A general representation of a lithium-sulfur cell.

Fig. 4

Charging and discharging curves of lithium-sulfur batteries.

Li-ion batteries with insertion cathodes have improved over the past two decades to reach energy density of 800 Wh/kg [2]. Although Li-S batteries have a theoretical energy density of about 2600 Wh/kg [2,39], their electrochemical processes cause sulfur to go through a number of compositional and structural modifications involving both soluble polysulfides and insoluble sulfides. As a result, scientists have had difficulty maintaining a stable electrode structure, making full use of the active material, and achieving an adequate cycle life with high system efficiency. Although research on rechargeable Li-S batteries has advanced significantly over the past, cycle life and efficiency problems prevent their use in commercial cells [2]. Even before lithium-ion (Li-ion) rechargeable batteries were invented, research on Li-S batteries began in the early 1960s. But only a few years ago did the subject regain its significance, and since then, the literature has been overwhelmed with numerous study and development contributions. Outstanding cycling achievements were made at the laboratory scale, indicating that the field is undoubtedly developing. Nevertheless, the biggest problem with the Li-S system at the moment is the requirement to use more electrolyte than necessary in order to get decent cycling results [46]. According to Refs. [47,48], main challenges for Li-S cathodes are fast capacity fading, volumetric expansion, and poor electrical conduction. The need for lithium batteries is urgent as a result of the recent rapid growth in different energy sectors. As a highly competitive battery, Li-S electrochemical technologies have an energy density greater than conventional lithium systems. However, other functional improvements of Li-S batteries are required to enhance their efficiencies and industrial applications due to their limits in the reaction process. The benefits and drawbacks of Li-S batteries are discussed in Ref. [49], while providing an overview of their structure-based materials and upcoming difficulties. Fig. 5 shows key challenges of Li-S batteries [2,7,42,44,50].

Fig. 5

Key challenges of lithium-sulfur batteries.

Therefore, considerable challenges remain in front of the commercialization of Li-S batteries, including high-volume changing in sulfur cathodes during electrochemical processes, lithium dendrite problems, and uncontrolled shuttle effects of polysulfides. Researchers will require innovative Li-S designs and sulfur composite cathodes with reasonable characteristics to solve these issues. For example, Ref. [36] proposes solid-state electrolytes to resolve issues of Li-S batteries, while summarizing current developments in such technologies. Fundamentals of Li-S solid-state batteries are also provided in Ref. [36], considering polymer, inorganic and hybrid solid-state electrolytes. However, the commercialization of solid-state Li-S batteries is constrained by low ionic conductivity, poor interfacial contact, and relatively small electrochemical window of solid-state electrolytes. Hence, advantages and disadvantages of various types of electrolyte with typical coping mechanisms and operating patterns are discussed in Ref. [51]. Furthermore, the formation of innovative composite of cathode materials, such as composites of sulfur with carbon and sulfur with polymer, are proposed in Ref. [2] to enhance physical characteristics and electrochemical performances. In addition, strategic arrangements of utilizing carbon interlayers and Li-dissolved polysulfide cells are given in Ref. [2] to improve maintenance and effectiveness of Li-S technology toward widespread adoption. Due to superior capacity of sulfurized polyacrylonitrile (SPAN) to entirely eliminate the shuttle of lithium polysulfides comparing to elemental sulfur cathodes, SPAN technologies are recognized as a substitute sulfur cathode for practical applications in Li-S batteries. To offer insight on SPAN applications in commercial manufacturing in the future, possibilities and challenges are examined in Ref. [52], while reviewing the current advances in developing such material for the use in Li-S batteries.

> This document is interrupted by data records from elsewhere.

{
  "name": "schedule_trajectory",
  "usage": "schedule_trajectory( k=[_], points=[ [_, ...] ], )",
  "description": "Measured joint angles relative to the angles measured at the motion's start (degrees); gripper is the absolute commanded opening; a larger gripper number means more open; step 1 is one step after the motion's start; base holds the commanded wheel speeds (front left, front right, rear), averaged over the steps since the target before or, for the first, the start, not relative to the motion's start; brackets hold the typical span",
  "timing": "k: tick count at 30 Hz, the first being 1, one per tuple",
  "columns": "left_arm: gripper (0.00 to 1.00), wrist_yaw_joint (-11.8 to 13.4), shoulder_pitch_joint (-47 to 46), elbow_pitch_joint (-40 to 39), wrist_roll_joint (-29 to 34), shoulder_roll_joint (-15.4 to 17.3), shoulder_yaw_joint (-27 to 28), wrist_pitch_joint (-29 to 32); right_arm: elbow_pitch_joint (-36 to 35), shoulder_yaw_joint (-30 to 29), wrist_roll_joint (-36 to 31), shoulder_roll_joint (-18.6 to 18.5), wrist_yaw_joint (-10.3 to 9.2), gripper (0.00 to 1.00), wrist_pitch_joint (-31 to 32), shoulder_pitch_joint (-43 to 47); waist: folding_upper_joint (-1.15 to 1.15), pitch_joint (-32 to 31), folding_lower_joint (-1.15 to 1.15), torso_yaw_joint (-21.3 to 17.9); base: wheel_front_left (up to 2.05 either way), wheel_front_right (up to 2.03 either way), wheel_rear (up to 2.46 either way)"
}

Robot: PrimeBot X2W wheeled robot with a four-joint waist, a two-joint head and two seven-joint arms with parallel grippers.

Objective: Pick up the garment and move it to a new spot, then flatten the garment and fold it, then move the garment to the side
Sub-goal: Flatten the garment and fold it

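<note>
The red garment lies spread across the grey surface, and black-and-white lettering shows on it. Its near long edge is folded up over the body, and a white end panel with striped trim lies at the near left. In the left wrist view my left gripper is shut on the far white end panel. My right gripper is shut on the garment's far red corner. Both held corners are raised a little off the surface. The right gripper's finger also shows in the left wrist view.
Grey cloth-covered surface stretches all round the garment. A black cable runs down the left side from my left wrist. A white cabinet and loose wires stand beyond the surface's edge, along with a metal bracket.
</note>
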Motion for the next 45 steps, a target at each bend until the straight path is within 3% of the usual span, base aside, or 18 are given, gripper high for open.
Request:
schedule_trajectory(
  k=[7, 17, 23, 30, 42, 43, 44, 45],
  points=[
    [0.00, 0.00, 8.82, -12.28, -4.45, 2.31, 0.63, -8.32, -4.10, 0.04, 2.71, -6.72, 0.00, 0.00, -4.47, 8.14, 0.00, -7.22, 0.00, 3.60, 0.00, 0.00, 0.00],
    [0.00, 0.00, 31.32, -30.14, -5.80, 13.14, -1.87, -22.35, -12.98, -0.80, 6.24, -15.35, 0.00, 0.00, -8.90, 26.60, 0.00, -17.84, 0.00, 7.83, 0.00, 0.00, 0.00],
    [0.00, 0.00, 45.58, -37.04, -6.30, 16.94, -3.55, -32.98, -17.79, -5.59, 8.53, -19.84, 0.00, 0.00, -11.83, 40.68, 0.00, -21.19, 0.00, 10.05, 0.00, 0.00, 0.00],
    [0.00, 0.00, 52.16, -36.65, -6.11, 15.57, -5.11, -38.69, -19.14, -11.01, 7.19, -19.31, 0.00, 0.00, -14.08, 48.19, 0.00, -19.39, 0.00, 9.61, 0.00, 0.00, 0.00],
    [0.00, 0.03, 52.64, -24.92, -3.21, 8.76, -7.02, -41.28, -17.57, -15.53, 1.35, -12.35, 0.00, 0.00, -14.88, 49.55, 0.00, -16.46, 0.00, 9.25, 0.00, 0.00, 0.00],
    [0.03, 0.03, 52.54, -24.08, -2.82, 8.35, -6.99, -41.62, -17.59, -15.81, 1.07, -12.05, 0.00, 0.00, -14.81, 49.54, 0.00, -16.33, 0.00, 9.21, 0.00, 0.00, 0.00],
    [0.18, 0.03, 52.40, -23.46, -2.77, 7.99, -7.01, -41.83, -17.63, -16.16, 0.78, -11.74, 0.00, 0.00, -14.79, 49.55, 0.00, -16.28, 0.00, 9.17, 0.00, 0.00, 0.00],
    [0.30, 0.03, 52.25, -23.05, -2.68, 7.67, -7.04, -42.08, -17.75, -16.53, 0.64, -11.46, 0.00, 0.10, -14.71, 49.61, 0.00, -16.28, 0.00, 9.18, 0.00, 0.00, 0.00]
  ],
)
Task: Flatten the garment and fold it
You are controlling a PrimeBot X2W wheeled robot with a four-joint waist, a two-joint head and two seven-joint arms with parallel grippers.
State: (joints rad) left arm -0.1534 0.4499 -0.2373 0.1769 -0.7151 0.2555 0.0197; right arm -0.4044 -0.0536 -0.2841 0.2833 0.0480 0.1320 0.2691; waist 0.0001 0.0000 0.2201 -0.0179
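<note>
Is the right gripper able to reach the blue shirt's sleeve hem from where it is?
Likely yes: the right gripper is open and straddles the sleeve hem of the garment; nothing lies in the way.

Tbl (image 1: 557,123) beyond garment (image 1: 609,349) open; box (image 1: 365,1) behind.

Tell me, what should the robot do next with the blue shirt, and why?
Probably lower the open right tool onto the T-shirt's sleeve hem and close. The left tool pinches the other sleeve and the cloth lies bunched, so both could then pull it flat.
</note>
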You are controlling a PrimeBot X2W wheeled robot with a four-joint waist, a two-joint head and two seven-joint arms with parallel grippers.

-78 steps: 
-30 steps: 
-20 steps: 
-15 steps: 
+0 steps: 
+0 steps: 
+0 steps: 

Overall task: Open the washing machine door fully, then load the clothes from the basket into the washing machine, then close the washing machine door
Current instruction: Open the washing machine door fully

4. Mitigating challenges of lithium-sulfur batteries

It seems uncertain that Li-S energy storage batteries will be commercialized until the gap between real-world situations and academic research are linked. Lithium polysulfide and sulfur have insulating properties. Sulfur has capability to be an insulating material with very low conductivity. Polysulfide shuttle represents another problem with Li-S batteries, developing a lengthy polysulfide chain due to elemental sulfur ring structure. The electrolyte dissolves the polysulfide chains, which then diffuse from the cathode to the anode. At the anode, the polysulfide reacts chemically with the lithium metal to create a shorter polysulfide chain, causing a fast capacity decline. The other issue signifies recurrent volume expansion and contraction during charge and discharge operations. During the redox process, each sulfur atom receives two lithium ions, causing varying densities due to different sulfur elements. The development of a sulfur cathode based on graphene has a promising application in Li-S energy storage batteries. The most significant obstacles to commercialize such batteries are capability to be the low electrical conductivity of elemental sulfur at room temperature, while considering high volume fluctuation [43].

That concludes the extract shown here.